There’s a snow day about two weeks or so since Peter’s met the Rogues, and he’s praising all known entities that he doesn’t have to go in and do the Spanish quiz. He’s been staying with Tony more often than usual since the arrival of the rest of the team, and May’s even given in and slept there a few times. The Rogues are still blissfully unaware of his and Tony’s true relationship (at least, that he knows) and they’re happy to keep it that way.

After a (mostly) not awkward conversation about feelings and titles, Peter had admitted to wanting to call Tony ‘Dad’ for a while, but thought it would be weird. He swore Tony was about to cry when he told him, and was dragged in for the biggest hug he’d ever received from the man. Safe to say that Tony didn’t mind being called Dad.

“Dad! Look at the snow!” Peter bursts into his father’s room without hesitation, already knowing Pepper had left for work and Tony had actually slept at a reasonable time the night before. “The balcony is completely untainted. Not a single footprint, but perhaps some bird poo.”

The man groans, rolling over in his bed. “Five more minutes, kid. Let me sleep.”

Peter rolls his eyes at the dramatics, but sighs exaggeratedly anyway. “Fine, I’ll go see if Uncle Rhodey will play with me instead, ‘cause he’s cooler.”

That causes Tony to sit up in alarm, bedhead almost as bad as Peter’s. “I’m cool. I’m the coolest person here. Cooler than ice.”

“That was the most un-cool thing I’ve heard you say.” Peter points out and is hit smack in the face with a soft pillow.

“Yeah, yeah, give me a minute to get ready.” Tony grumbles, softening when he spots his son’s excited grin.

  
  


“We have to build snowmen, Dad, it’s like… illegal not to build one on a snow day.” The team hears Peter’s voice as footsteps echo down the hallway. “Don’t you wanna build a snowmaaan?” He sings, skipping around Tony as they enter the room.

“It doesn’t have to be a snowmaaan.” Chorus Sam and Clint, and even Wanda, to the surprise of the others. 

“What? Disney is good.” Wanda mutters, blushing.

Peter beams at them while Tony chuckles. “Well, with that terrific ensemble, how could I refuse? But we’re not doing anything until you get food into your belly.”

His son groans but complies, practically sprinting to the kitchen to get himself a bowl of cereal. It’s mildly alarming how fast Peter is shovelling the Cinnamon Toast Crunch into his mouth, and Steve is half a second away from slapping the bowl off the kitchen island to save themselves a trip to the medbay from the inevitable choking session.

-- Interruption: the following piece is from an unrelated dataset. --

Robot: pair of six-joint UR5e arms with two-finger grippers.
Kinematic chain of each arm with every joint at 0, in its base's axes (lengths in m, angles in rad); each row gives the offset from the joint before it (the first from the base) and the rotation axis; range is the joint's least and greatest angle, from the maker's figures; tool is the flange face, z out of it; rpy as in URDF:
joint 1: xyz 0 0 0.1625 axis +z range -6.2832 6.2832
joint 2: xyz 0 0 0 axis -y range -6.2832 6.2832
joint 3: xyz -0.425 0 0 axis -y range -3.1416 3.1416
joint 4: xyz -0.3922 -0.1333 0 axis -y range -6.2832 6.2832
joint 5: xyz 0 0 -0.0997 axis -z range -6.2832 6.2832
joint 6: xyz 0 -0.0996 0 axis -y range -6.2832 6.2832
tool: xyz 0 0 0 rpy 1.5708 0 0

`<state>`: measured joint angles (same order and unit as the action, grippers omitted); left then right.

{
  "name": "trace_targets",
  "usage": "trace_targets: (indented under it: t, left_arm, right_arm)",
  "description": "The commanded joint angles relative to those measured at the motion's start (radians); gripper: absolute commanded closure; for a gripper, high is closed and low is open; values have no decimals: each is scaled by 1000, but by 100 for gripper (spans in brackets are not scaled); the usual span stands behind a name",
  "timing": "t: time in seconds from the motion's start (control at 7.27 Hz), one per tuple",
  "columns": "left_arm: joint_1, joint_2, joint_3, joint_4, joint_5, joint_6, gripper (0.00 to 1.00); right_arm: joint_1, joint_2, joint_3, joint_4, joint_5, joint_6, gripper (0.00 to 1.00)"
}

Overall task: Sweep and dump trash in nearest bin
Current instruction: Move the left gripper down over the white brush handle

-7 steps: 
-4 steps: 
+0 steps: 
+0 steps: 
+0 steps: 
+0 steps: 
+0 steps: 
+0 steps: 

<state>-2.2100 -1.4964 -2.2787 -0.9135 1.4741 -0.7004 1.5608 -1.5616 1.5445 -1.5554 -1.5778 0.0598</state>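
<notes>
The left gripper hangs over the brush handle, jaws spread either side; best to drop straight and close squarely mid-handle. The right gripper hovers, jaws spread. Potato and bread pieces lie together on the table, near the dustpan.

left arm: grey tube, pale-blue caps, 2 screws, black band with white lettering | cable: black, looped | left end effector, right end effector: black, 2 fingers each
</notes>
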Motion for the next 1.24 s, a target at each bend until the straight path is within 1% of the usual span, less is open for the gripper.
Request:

“You’re practically snorting the little squares, Pete, slow down or you’ll choke.” Tony barely looks up from his StarkPad as he gets his coffee. Steve is slightly impressed with Tony’s Dad-senses.

“How do you feel about French toast, Peter?” Steve asks, polite as ever. “If you’re going out you’d best be filled.” Call him old fashioned, but he’d always preferred a home-cooked breakfast.

“Yes, please!” Peter excitedly replies. “And for Dad too, please, he never eats enough.”

“False information, I eat all the time.” Tony interrupts, holding up his pack of blueberries and cup of coffee to prove a point.

“Oh, sorry—he never eats enough  _ actual _ food.” That earns him a blueberry to the face, but Peter just opens his mouth and catches it without hesitation. “Thanks for the blueberry.”

Steve freezes in his place of plopping a piece of bread into the egg and milk mixture, astounded. Peter wasn’t even looking at Tony when he let loose the blueberry, and at that speed too? Peter’s got quick reflexes that rival even Natasha’s. Again, he becomes a little more suspicious that Tony isn’t telling them the full story of Peter, but chooses to let it go for the moment.

“By the way, Vision’s finally finished with the overseas stuff in Wakanda, and should be back soon.” Tony informs the team when everyone gathers around for Steve’s cooking, but he’s mainly aiming the PSA at Wanda. “Princess Shuri’s been working on reprogramming him to make the synapsis work collectively, which is something Brucie and I didn’t think of.”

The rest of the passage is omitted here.